Active agents loaded extracellular matrix mimetic electrospun membranes for wound healing applications

Abstract

Abstract Achieving the healing of chronic diabetic ulcers, burn wounds and large traumatic wounds is a major clinical challenge. A variety of approaches have been undertaken to generate skin substitutes, wound healing patches or dressings with adequate barrier properties, stability, degradation, exudate uptake capacity, antimicrobial properties, vascularization potential and wound-healing capacity. Recent approaches to support chronic wound healing focus on the development of a natural extracellular matrix (ECM) mimetic microenvironment in the wound bed.
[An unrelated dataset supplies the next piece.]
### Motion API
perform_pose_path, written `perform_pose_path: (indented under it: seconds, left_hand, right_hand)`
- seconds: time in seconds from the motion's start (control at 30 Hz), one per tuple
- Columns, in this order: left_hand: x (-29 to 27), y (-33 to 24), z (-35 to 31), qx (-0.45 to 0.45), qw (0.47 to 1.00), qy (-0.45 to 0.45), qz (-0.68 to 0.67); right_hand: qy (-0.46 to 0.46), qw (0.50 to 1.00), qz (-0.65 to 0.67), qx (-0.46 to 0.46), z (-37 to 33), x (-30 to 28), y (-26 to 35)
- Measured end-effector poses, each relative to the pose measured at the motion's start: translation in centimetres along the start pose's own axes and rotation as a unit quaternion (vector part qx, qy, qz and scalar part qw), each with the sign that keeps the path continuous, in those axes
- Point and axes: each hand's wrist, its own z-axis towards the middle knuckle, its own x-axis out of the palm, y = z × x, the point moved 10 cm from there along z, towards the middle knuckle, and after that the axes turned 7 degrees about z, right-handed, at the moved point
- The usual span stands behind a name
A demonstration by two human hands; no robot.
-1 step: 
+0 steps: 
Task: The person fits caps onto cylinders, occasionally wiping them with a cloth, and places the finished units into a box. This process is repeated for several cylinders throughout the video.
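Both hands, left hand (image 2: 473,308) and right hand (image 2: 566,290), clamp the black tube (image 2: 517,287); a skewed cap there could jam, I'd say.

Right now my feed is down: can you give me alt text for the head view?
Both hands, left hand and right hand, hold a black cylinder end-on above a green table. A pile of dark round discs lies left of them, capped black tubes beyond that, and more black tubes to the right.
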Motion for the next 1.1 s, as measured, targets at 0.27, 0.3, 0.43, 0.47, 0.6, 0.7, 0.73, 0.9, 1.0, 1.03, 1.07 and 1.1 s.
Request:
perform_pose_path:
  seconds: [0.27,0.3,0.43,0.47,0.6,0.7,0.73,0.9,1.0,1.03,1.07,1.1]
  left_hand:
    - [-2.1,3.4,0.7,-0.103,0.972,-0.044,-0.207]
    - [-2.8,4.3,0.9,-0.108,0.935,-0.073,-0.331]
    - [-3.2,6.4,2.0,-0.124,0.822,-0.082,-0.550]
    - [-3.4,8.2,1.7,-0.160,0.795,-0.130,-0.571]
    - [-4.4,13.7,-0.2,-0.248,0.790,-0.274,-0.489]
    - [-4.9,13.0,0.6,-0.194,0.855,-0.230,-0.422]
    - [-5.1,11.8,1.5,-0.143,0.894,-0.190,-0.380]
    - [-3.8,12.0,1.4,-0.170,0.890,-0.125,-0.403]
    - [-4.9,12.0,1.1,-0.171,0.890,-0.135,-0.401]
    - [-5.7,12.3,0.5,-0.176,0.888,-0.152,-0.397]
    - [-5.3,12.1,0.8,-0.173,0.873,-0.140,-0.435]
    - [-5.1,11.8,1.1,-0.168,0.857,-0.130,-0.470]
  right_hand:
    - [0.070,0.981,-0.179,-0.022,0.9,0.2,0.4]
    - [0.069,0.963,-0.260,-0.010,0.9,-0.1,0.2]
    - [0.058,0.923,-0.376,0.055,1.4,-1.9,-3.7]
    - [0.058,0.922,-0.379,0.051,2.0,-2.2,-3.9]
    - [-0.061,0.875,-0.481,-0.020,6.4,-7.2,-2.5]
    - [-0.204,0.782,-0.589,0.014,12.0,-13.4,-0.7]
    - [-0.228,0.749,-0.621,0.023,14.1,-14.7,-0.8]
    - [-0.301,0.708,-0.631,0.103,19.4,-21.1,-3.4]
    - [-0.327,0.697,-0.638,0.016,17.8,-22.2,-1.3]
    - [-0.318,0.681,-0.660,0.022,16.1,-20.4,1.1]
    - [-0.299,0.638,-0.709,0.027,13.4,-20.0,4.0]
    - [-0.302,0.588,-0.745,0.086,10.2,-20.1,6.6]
Submicron fiber-based membranes have been shown to successfully mimic many features of the ECM such as its architecture, mechanical properties, composition, and function. Electrospinning is one of the most successful methods for producing porous submicron fiber based wound coverage matrices for promoting wound healing and achieving tissue regeneration. The ECM mimetic properties of the membranes have also been improved with the use of recently developed methods such as coaxial electrospinning with other polymers. Various active components such as therapeutic agents, nanoparticles and biomolecules can be incorporated in electrospun fibers to improve ECM mimetic features and provide additional advantages like antibacterial and angiogenic properties. This article comprehensively overviews the applications of ECM mimetic electrospun membranes as structural and functional components in wound healing and the potential challenges imposed by them in a clinical point of view.